INSTRUCTIONS FOR THE TASK:
Go through the records and give the number of lines that include "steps", with nothing else.

DATASET EXTRACT:
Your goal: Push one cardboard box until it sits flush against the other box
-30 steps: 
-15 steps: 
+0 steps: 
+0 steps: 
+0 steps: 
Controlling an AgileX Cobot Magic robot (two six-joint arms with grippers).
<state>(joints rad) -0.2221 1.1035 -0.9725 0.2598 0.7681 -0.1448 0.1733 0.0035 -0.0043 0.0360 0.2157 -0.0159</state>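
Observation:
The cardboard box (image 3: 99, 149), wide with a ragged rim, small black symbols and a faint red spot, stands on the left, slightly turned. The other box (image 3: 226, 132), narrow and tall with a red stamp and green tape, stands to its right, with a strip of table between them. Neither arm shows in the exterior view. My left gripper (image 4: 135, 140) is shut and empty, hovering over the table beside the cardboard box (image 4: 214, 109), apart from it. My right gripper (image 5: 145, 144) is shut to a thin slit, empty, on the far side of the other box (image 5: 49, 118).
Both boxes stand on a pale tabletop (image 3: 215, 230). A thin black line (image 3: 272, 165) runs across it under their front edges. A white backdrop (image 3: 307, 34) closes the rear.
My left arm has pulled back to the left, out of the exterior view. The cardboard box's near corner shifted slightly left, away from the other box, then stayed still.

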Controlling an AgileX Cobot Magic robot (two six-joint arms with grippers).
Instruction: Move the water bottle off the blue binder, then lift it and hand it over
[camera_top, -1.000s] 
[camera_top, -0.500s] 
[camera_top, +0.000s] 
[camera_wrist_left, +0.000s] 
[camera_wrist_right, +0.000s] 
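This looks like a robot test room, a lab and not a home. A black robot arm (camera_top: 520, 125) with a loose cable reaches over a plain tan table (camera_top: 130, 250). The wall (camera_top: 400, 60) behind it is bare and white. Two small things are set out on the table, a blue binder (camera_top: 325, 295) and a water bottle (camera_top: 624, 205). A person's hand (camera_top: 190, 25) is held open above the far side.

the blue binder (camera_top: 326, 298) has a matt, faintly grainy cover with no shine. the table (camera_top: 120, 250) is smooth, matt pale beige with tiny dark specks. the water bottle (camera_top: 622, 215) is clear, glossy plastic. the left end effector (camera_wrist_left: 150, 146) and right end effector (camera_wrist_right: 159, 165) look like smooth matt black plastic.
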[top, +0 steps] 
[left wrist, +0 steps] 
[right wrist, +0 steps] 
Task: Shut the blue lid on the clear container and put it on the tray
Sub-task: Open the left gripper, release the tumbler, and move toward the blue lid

RESULT:
8